Aim of the exercise: Once the line containing "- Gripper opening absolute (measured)" is found in the entries below, restate it and each following line word for word, stopping after the line containing "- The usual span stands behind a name".

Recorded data

====

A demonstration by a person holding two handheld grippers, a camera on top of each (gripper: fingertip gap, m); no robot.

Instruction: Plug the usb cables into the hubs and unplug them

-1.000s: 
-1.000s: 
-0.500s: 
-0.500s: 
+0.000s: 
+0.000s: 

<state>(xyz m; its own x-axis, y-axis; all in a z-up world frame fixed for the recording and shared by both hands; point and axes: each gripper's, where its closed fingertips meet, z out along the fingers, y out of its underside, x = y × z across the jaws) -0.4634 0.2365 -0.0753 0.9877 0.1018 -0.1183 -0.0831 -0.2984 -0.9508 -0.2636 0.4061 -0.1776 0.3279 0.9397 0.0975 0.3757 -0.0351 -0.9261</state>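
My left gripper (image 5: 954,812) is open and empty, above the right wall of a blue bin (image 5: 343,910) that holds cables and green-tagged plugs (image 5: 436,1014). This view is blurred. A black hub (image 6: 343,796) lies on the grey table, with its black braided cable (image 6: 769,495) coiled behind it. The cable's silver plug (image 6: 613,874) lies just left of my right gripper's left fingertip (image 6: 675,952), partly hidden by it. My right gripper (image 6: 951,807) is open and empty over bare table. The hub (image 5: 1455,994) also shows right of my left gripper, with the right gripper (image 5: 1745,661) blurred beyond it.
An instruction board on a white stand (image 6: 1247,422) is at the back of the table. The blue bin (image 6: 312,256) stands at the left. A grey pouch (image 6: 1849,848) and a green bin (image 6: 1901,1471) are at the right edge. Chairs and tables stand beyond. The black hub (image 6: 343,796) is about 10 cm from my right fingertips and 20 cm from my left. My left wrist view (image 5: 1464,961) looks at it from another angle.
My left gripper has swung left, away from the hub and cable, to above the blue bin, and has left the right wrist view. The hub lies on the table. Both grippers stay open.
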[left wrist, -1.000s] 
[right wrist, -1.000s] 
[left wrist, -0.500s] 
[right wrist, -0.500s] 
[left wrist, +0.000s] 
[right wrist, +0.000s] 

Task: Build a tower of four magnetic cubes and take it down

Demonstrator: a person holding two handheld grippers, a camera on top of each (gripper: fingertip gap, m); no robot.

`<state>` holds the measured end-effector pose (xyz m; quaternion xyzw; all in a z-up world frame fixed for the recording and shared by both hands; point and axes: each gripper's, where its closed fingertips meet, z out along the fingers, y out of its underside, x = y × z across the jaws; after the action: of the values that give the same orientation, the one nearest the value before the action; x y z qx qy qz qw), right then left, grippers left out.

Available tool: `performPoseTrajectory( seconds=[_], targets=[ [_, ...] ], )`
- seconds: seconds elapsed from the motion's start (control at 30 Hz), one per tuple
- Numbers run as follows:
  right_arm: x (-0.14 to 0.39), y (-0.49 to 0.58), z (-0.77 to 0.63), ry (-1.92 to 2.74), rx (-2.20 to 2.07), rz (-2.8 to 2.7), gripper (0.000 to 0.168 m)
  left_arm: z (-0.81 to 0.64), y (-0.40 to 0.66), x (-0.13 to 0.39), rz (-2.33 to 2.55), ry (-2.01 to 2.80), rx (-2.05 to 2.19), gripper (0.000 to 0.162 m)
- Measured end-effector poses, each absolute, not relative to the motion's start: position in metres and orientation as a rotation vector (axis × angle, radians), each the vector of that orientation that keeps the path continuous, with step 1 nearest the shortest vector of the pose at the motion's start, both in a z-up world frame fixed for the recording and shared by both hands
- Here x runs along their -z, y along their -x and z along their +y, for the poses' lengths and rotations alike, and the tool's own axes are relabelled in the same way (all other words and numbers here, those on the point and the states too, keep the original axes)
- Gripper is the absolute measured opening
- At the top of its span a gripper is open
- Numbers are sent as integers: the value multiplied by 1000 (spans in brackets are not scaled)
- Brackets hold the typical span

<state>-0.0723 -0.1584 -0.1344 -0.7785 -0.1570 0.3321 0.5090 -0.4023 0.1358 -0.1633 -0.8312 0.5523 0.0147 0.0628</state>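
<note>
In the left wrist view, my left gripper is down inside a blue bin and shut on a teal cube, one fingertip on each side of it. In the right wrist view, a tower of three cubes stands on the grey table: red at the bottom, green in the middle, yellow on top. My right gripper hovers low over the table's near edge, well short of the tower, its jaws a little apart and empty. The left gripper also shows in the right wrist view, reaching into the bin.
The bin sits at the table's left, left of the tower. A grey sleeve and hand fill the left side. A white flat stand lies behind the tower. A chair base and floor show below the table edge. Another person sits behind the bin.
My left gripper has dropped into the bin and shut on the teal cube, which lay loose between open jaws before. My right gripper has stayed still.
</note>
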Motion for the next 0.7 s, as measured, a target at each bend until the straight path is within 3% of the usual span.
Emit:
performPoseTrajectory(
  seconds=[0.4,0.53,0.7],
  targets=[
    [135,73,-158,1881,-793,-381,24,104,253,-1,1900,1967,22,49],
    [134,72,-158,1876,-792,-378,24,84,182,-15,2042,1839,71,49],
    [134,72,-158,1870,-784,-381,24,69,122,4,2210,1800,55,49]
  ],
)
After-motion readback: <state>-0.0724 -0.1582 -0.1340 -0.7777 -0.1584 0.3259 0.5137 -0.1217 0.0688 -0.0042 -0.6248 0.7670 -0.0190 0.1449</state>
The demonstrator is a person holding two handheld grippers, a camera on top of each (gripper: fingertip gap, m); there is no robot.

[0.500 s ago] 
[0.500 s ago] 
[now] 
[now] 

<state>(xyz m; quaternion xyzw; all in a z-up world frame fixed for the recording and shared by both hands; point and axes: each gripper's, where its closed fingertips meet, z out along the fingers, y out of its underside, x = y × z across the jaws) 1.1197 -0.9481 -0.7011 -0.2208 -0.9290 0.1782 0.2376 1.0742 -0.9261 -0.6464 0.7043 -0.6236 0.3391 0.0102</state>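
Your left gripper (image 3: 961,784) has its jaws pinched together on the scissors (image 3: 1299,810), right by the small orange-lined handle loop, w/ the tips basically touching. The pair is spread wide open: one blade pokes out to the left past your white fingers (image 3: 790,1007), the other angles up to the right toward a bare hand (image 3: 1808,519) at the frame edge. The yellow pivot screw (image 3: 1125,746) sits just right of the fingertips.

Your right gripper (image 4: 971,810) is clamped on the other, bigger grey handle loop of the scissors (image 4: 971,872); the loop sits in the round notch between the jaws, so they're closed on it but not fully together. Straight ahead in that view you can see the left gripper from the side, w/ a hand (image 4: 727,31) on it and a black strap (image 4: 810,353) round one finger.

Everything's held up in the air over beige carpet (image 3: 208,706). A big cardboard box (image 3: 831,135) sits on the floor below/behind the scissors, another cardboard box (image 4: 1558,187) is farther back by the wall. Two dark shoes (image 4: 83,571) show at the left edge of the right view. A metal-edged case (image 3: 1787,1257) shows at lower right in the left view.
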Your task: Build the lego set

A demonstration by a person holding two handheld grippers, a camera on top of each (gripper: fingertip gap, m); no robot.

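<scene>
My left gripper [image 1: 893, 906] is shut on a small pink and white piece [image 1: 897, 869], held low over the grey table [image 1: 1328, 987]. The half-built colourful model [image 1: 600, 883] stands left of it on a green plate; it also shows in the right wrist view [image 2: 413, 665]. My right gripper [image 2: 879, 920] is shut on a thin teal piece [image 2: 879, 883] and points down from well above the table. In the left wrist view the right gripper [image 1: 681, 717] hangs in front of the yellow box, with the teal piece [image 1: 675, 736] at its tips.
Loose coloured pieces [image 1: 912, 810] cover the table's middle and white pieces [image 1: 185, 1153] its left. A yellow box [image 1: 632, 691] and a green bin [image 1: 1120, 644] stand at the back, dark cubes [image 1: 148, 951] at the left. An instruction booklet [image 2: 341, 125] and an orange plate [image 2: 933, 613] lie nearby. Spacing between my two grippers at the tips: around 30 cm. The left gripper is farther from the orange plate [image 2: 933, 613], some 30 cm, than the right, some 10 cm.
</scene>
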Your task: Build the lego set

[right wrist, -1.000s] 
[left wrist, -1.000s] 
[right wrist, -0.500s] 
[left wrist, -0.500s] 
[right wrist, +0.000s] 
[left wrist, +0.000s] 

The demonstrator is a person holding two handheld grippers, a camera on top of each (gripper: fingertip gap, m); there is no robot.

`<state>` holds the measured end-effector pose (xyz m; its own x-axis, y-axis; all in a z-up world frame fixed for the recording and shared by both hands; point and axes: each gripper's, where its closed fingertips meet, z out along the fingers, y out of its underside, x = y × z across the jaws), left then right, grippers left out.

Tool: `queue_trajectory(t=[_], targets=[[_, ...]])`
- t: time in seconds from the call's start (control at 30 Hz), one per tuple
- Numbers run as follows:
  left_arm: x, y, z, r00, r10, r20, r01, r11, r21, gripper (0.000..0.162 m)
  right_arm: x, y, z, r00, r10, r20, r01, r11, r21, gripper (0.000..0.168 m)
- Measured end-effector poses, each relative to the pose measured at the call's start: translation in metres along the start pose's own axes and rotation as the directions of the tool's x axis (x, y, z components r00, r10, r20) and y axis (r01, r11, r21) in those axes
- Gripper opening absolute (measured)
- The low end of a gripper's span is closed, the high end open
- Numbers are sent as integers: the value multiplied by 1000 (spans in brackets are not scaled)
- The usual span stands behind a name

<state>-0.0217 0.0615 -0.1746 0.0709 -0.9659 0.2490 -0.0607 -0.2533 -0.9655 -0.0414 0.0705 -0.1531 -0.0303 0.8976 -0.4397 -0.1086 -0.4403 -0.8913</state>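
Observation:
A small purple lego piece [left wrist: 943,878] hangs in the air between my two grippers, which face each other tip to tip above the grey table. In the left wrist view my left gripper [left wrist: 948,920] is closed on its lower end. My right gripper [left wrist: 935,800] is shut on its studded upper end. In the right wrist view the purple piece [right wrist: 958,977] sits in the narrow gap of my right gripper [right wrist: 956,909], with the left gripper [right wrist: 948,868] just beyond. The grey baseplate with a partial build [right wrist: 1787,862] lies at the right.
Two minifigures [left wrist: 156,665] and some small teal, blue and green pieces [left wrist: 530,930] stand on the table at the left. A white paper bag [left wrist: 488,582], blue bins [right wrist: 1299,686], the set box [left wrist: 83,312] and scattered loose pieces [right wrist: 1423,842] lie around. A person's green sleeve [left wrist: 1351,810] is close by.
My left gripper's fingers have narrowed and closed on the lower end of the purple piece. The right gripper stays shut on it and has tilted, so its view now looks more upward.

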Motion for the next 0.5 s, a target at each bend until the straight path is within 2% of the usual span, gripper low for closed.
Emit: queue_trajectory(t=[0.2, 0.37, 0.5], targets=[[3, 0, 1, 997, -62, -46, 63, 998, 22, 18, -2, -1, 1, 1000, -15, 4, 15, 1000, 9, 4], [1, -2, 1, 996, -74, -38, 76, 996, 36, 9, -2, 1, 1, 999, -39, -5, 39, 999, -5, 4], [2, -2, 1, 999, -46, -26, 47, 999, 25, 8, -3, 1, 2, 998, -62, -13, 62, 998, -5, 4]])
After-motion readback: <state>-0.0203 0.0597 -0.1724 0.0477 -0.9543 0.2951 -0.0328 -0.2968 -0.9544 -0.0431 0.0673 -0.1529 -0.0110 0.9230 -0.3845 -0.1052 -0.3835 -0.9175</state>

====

Finished exercise:
- Gripper opening absolute (measured)
- The low end of a gripper's span is closed, the high end open
- Numbers are sent as integers: the value multiplied by 1000 (spans in brackets are not scaled)
- The usual span stands behind a name

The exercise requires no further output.